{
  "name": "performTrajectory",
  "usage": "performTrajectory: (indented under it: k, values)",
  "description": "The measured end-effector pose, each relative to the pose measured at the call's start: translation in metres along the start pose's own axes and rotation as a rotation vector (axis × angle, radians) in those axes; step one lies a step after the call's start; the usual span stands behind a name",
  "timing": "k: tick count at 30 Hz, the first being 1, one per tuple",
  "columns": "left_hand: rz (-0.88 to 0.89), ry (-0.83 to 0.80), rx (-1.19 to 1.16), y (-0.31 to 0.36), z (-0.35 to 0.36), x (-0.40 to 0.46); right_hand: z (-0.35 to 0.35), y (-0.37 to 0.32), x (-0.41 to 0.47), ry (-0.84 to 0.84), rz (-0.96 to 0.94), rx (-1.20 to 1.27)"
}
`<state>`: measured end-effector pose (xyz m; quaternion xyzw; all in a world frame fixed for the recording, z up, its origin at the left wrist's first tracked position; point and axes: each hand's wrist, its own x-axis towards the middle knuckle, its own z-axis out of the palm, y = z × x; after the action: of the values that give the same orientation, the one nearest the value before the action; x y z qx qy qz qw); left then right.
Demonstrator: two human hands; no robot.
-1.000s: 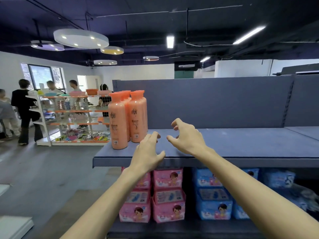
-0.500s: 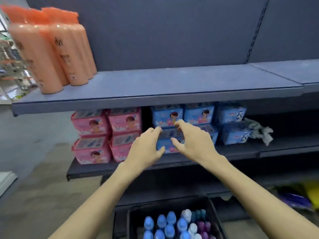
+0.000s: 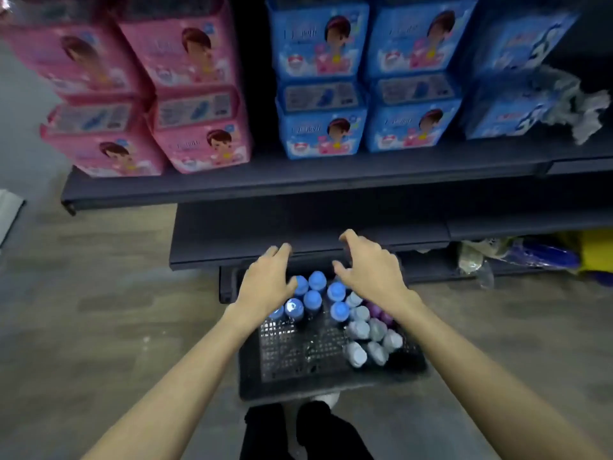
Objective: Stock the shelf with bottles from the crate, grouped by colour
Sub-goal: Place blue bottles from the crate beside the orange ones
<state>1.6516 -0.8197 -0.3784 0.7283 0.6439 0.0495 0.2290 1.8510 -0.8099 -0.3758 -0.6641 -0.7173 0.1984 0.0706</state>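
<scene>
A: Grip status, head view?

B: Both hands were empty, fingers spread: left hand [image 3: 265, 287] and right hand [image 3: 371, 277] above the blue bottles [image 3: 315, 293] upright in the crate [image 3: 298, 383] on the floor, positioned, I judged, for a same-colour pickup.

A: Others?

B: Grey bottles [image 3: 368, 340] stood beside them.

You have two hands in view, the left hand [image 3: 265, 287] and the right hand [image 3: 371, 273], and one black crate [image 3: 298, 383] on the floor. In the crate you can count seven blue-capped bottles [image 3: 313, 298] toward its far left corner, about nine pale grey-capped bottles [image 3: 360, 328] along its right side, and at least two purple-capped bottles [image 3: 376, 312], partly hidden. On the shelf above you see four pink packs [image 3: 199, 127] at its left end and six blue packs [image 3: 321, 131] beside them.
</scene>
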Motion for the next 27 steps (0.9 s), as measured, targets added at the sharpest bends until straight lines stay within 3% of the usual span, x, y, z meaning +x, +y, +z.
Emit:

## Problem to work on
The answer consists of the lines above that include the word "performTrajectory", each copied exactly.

## Output for this task
  "name": "performTrajectory",
  "usage": "performTrajectory: (indented under it: k, values)",

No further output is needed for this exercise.